Top of Supplied material

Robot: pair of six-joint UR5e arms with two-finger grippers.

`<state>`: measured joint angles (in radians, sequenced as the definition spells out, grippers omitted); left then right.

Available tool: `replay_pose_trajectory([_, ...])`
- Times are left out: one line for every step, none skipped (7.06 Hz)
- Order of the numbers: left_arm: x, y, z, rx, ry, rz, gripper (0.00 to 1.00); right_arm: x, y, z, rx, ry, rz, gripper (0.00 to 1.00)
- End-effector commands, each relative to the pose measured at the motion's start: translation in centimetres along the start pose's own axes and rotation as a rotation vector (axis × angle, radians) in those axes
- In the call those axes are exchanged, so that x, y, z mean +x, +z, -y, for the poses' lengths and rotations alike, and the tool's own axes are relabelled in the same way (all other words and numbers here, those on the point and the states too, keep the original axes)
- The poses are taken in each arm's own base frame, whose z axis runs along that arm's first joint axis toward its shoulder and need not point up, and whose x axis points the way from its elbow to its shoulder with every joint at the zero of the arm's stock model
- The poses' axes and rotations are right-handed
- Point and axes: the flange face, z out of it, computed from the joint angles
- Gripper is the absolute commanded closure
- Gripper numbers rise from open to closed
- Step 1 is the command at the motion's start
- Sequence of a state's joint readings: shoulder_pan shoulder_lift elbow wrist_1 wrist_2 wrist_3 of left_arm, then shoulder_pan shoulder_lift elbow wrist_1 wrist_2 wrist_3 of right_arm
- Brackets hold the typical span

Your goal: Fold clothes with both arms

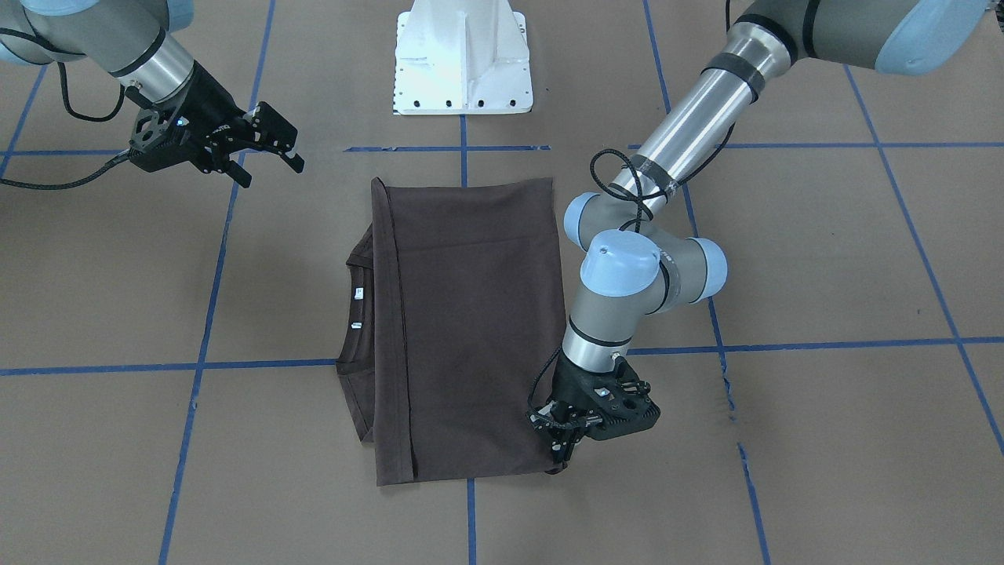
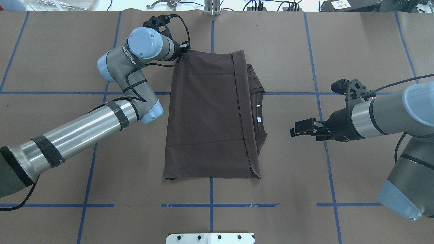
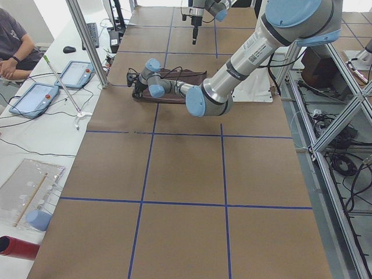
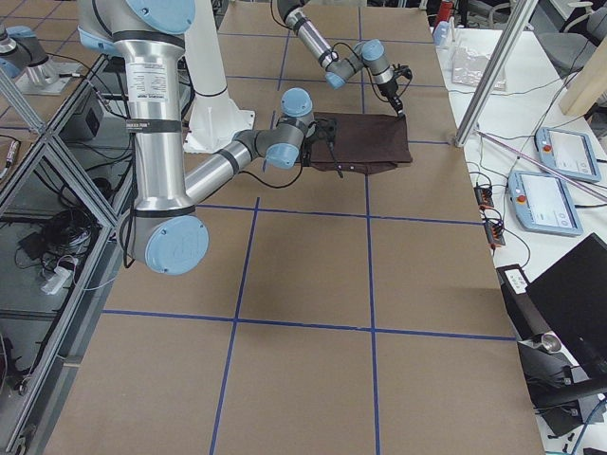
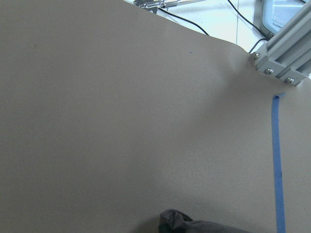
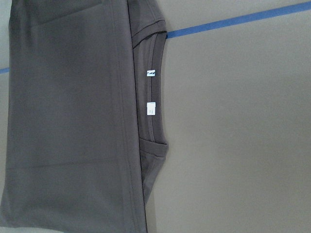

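Note:
The dark brown T-shirt lies folded into a rectangle on the brown table. It also shows in the overhead view. Its ribbed collar with two small pale labels sticks out from under the folded edge on the robot's right. The right wrist view shows the collar too. My left gripper points down at the shirt's far left corner, shut on the fabric. A bunched bit of cloth shows in the left wrist view. My right gripper hovers open and empty, to the right of the collar and apart from it.
The white pedestal base stands at the robot's edge of the table. Blue tape lines cross the table. A metal frame post and a side desk with tablets lie past the far edge.

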<state>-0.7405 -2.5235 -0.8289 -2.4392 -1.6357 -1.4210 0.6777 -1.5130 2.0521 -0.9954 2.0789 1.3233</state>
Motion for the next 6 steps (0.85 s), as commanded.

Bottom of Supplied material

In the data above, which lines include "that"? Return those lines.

- In the call those axes are exchanged, so that x, y, z mean +x, +z, -y, for the poses' lengths and rotations alike, and the tool's own axes are relabelled in the same way (all other words and numbers here, those on the point and the states too, keep the original axes)
- The poses are taken in each arm's own base frame, whose z axis runs along that arm's first joint axis toward its shoulder and need not point up, and whose x axis points the way from its elbow to its shoulder with every joint at the zero of the arm's stock model

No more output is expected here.